Look through the data below for the line with "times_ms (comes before" and the line with "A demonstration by", then output those two and all lines in between, exactly as written.

INFORMATION Block Start

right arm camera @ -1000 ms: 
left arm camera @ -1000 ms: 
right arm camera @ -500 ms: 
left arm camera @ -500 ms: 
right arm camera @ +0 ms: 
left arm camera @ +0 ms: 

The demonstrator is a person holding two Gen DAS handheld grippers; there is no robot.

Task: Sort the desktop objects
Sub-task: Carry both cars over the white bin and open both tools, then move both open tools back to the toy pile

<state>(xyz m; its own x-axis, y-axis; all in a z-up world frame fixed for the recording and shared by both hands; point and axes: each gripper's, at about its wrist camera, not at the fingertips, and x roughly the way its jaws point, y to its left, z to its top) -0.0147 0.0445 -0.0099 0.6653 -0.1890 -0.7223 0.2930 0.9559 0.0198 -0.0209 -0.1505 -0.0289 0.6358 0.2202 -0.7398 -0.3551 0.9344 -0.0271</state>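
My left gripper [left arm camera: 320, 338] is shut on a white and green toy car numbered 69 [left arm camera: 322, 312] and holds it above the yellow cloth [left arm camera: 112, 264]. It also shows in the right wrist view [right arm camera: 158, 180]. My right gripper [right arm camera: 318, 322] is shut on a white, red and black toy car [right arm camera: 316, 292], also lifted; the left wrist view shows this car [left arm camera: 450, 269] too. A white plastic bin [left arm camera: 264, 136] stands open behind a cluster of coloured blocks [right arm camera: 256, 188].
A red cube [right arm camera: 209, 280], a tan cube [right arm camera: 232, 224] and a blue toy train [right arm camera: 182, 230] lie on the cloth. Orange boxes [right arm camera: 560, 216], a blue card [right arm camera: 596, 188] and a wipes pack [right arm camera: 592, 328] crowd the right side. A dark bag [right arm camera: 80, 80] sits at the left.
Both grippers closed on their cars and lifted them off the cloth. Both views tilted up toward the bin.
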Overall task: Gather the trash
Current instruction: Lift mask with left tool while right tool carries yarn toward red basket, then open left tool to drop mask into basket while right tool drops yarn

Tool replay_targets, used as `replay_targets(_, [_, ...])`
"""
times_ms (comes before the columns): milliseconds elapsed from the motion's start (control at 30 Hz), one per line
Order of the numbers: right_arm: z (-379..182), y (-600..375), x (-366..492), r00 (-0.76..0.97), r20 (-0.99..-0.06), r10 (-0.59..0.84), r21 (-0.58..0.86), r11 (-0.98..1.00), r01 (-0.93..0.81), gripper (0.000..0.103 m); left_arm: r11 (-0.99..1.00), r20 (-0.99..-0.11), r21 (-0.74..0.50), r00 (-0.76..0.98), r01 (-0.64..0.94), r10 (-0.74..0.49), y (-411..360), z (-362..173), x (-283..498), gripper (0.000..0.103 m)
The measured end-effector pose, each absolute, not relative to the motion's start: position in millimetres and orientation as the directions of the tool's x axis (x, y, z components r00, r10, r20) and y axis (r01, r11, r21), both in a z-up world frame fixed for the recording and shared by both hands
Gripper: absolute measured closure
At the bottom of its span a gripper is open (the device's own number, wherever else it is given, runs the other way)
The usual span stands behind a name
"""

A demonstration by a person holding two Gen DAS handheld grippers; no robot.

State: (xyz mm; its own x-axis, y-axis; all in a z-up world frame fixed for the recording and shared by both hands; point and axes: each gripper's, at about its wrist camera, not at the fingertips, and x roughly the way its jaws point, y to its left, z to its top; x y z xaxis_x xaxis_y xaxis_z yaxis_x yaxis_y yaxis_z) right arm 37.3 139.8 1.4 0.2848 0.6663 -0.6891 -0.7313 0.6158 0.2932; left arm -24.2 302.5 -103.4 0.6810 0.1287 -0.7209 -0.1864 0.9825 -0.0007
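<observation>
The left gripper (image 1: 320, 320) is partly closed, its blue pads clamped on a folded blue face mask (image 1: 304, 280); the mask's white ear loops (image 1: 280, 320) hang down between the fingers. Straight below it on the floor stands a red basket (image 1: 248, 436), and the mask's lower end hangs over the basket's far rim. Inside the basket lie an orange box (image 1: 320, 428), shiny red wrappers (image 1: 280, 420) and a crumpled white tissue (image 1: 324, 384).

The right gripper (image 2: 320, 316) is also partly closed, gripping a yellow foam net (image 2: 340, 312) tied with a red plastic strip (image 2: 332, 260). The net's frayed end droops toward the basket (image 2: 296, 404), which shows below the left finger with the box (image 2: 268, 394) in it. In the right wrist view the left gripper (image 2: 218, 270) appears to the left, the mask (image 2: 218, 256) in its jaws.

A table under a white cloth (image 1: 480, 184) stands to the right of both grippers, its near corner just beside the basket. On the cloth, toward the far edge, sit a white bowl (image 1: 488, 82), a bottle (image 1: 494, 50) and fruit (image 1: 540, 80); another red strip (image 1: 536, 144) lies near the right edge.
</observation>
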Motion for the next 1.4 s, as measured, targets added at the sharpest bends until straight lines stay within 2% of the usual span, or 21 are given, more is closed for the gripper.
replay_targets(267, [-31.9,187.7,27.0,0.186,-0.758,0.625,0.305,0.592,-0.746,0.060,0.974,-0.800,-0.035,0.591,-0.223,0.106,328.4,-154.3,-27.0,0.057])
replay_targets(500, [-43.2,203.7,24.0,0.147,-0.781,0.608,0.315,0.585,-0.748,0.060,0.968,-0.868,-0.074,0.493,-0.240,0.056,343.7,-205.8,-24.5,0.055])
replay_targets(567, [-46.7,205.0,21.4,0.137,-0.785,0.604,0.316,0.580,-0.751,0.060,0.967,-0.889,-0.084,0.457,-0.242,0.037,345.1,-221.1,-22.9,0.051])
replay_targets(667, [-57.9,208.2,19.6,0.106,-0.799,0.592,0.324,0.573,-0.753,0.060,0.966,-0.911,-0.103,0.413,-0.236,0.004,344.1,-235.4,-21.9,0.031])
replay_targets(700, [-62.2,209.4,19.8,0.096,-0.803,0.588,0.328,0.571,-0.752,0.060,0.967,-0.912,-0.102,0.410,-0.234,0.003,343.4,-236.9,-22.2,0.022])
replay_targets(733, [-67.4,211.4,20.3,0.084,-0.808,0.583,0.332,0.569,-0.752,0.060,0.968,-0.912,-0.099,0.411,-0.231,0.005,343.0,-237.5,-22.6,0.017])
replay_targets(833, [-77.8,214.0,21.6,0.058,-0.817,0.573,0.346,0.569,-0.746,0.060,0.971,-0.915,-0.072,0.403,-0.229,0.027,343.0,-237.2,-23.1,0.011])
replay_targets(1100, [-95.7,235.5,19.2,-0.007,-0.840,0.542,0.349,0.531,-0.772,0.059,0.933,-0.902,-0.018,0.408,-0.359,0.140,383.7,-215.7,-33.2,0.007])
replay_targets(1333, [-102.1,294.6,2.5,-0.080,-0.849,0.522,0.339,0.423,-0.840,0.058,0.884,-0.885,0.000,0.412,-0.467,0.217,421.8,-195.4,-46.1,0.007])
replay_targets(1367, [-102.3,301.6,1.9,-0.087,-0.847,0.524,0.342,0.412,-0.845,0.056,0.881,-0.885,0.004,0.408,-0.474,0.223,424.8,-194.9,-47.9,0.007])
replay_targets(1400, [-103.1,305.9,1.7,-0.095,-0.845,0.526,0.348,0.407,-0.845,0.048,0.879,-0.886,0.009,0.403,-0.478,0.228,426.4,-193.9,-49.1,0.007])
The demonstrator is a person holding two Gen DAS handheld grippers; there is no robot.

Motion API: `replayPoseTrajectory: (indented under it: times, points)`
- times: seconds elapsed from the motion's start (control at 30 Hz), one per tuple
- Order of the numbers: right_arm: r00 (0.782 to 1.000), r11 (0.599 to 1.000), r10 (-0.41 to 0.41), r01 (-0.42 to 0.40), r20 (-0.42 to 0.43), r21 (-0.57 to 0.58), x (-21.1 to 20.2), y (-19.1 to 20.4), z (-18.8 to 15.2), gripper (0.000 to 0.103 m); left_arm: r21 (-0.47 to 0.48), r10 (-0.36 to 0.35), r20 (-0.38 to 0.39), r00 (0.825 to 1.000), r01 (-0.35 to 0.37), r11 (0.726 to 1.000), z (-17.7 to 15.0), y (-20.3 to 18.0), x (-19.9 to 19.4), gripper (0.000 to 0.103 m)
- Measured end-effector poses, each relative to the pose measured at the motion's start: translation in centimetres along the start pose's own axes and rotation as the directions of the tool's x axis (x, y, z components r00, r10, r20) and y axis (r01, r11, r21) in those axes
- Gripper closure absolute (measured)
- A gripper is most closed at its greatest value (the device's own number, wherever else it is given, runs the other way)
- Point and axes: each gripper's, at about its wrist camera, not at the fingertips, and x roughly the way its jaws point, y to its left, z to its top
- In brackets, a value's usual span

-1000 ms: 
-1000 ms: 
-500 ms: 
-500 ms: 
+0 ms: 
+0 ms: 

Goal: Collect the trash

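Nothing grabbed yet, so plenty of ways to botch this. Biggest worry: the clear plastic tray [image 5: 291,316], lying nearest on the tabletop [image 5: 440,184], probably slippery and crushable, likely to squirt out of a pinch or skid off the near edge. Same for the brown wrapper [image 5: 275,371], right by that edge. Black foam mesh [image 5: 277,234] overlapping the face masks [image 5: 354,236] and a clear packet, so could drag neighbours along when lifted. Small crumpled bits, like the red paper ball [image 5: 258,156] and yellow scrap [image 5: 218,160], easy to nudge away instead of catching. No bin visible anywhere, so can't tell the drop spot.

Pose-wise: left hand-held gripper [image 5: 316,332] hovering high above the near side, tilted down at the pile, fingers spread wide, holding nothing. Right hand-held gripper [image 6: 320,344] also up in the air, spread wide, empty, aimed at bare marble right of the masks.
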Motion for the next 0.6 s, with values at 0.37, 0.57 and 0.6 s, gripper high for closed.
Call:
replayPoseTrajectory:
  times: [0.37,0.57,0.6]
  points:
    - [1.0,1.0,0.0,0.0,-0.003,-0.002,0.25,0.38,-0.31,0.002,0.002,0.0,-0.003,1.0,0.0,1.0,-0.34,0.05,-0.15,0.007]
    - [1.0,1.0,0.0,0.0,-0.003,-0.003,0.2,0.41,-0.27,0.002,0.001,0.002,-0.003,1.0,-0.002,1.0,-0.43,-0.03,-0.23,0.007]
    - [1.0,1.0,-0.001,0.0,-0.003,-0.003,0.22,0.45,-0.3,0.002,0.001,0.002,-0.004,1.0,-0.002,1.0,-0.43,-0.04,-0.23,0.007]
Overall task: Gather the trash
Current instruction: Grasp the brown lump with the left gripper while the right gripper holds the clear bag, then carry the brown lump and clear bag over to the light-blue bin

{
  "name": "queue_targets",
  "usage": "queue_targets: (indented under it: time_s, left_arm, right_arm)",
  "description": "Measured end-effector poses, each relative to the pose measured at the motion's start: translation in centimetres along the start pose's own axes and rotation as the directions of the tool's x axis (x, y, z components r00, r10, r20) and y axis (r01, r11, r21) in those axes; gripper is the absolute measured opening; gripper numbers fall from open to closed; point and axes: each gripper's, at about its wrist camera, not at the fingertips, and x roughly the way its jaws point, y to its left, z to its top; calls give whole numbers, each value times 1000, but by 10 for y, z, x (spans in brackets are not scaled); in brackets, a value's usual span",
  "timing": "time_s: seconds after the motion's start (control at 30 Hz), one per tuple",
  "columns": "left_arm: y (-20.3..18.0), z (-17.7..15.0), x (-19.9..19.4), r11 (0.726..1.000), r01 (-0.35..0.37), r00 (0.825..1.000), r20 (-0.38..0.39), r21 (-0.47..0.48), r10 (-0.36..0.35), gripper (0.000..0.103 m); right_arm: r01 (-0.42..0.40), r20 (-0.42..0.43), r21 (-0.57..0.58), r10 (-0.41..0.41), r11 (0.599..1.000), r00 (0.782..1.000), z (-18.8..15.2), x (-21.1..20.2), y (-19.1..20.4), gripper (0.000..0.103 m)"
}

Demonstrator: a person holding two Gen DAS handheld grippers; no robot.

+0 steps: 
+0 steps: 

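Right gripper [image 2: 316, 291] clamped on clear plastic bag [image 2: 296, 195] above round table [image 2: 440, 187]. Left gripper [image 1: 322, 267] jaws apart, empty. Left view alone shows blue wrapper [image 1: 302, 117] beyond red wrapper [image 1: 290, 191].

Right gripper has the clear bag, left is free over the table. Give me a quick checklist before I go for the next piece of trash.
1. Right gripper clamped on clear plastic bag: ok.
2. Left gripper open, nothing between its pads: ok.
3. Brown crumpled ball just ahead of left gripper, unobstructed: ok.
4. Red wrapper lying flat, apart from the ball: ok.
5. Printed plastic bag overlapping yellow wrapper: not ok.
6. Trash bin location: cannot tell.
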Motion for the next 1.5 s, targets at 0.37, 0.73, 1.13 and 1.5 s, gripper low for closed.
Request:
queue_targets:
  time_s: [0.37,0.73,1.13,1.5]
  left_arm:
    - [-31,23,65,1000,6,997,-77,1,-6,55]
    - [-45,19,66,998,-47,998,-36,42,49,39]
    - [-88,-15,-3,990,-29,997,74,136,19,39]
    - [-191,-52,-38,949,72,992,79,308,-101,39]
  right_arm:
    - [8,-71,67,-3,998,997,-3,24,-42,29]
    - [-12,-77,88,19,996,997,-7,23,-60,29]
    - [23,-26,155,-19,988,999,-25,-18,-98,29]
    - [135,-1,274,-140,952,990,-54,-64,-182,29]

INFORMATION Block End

SOLUTION:
times_ms (comes before the columns): milliseconds elapsed from the motion's start (control at 30 Hz), one per line
Order of the numbers: right_arm: z (-379..182), y (-600..375), x (-366..492), r00 (-0.76..0.97), r20 (-0.99..-0.06), r10 (-0.59..0.84), r21 (-0.58..0.86), r11 (-0.98..1.00), r01 (-0.93..0.81), gripper (0.000..0.103 m); left_arm: r11 (-0.99..1.00), r20 (-0.99..-0.11), r21 (-0.74..0.50), r00 (-0.76..0.98), r01 (-0.64..0.94), r10 (-0.74..0.49), y (-411..360), z (-362..173), x (-283..498), gripper (0.000..0.103 m)
The measured end-effector pose, each absolute, not relative to the motion's start: position in millimetres and orientation as the directions of the tool's x axis (x, y, z components r00, r10, r20) and y axis (r01, r11, r21), both in a z-up world frame fixed for the recording and shared by both hands
Gripper: absolute measured closure
At the bottom of its span a gripper is open (the device's own number, wherever else it is given, runs the other way)
The usual span stands behind a name
"""

A demonstration by a person holding two Gen DAS handheld grippers; no robot.

Nothing remains to add to the answer.